Quote exactly and only this range of lines in the data below: the line that holds "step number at" to the line that holds "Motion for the", both included.

──────────

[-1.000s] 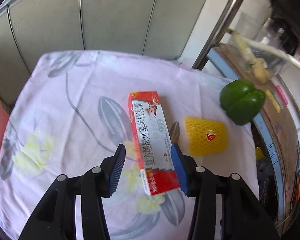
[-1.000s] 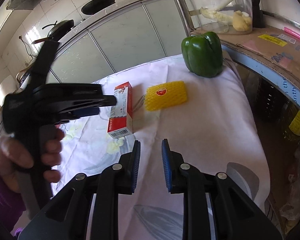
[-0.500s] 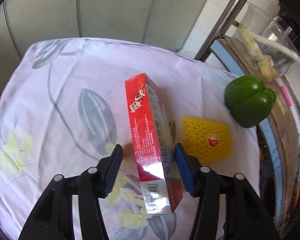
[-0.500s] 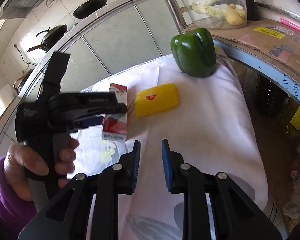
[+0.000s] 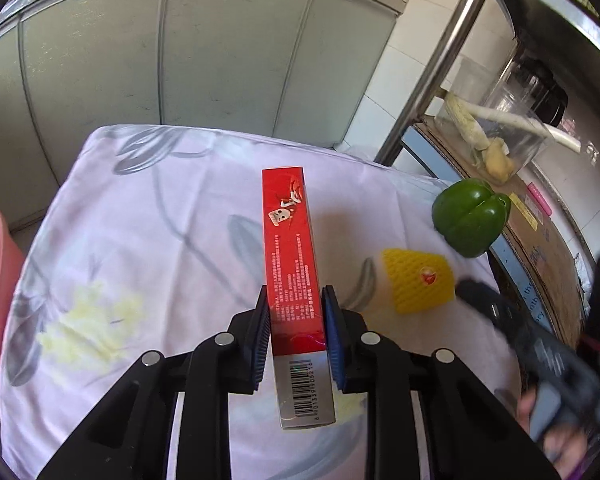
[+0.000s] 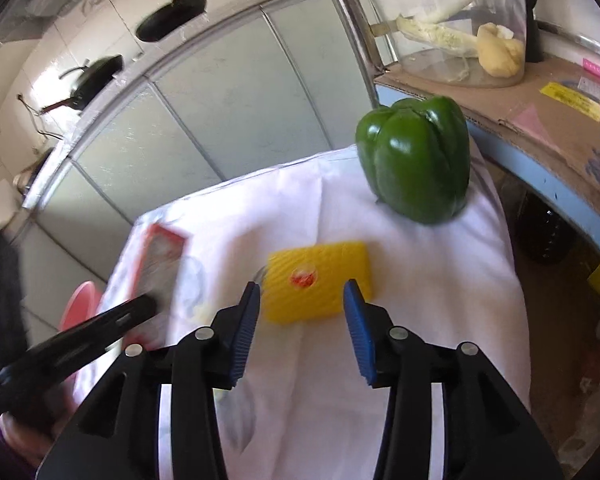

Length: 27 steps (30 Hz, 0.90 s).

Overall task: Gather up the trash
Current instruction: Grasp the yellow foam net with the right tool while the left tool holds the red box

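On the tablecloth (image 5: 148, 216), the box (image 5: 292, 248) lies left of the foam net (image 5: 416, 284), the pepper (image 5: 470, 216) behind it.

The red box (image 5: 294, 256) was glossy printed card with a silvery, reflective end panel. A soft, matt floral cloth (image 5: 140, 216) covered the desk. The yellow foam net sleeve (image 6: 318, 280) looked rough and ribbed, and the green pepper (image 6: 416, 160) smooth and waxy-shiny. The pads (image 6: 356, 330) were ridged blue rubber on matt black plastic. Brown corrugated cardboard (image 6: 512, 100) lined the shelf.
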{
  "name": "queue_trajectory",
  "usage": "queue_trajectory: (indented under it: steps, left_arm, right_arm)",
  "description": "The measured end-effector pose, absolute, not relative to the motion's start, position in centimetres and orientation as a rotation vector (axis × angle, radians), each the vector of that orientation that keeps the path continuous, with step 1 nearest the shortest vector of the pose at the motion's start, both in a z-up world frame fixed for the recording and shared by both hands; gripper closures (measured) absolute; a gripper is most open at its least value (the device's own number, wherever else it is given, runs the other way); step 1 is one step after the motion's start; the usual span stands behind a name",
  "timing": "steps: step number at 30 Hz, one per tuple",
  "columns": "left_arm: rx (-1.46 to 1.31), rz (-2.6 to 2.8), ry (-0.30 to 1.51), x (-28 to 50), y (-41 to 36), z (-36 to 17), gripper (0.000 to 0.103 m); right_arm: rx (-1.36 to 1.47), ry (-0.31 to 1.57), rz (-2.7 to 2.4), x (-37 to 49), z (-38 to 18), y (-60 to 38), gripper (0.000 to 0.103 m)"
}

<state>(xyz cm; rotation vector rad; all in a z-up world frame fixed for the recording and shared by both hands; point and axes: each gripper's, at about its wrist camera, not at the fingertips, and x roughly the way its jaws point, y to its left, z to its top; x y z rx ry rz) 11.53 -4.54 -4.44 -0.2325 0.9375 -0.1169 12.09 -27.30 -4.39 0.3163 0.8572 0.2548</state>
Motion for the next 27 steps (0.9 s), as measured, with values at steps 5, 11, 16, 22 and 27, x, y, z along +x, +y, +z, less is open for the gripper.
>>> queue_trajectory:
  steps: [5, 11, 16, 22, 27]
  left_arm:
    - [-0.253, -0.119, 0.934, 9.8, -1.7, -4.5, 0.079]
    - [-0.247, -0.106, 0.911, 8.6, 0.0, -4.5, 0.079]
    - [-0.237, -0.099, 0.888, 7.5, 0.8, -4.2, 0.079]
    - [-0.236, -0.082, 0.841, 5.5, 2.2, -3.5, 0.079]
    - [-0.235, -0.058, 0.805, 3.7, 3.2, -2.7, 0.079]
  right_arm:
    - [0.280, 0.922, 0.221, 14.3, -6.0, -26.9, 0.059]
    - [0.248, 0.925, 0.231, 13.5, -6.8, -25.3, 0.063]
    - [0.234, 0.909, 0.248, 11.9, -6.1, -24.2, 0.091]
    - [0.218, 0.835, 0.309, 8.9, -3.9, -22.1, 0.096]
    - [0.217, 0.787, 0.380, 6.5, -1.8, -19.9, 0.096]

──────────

Answer to this task:
  "timing": "steps: step number at 30 Hz, one per tuple",
  "columns": "left_arm: rx (-1.46 to 1.31), rz (-2.6 to 2.8), ry (-0.30 to 1.51), x (-28 to 50), y (-41 to 36), z (-36 to 17), gripper (0.000 to 0.103 m); right_arm: rx (-1.36 to 1.47), ry (-0.31 to 1.57), rz (-2.7 to 2.4), x (-37 to 49), z (-38 to 18), y (-60 to 38), gripper (0.000 to 0.103 m)"
}

<state>(xyz cm; rotation vector rad; all in a z-up world frame fixed for the recording and shared by both hands; point and axes: each gripper's, at about its wrist camera, not at the fingertips, and x roughly the way its jaws point, y to its left, z to its top; x y z rx ry rz) 11.53 -4.54 -4.44 -0.2325 0.9375 -0.1169 12.09 -27.30 -4.39 0.3163 0.8572 0.2548</state>
Motion for the next 27 steps (0.9 s), as measured, with values at steps 5, 11, 16, 22 and 27, x, y, z along +x, +y, +z, less is open for the gripper.

Nothing else remains to be done in this exercise.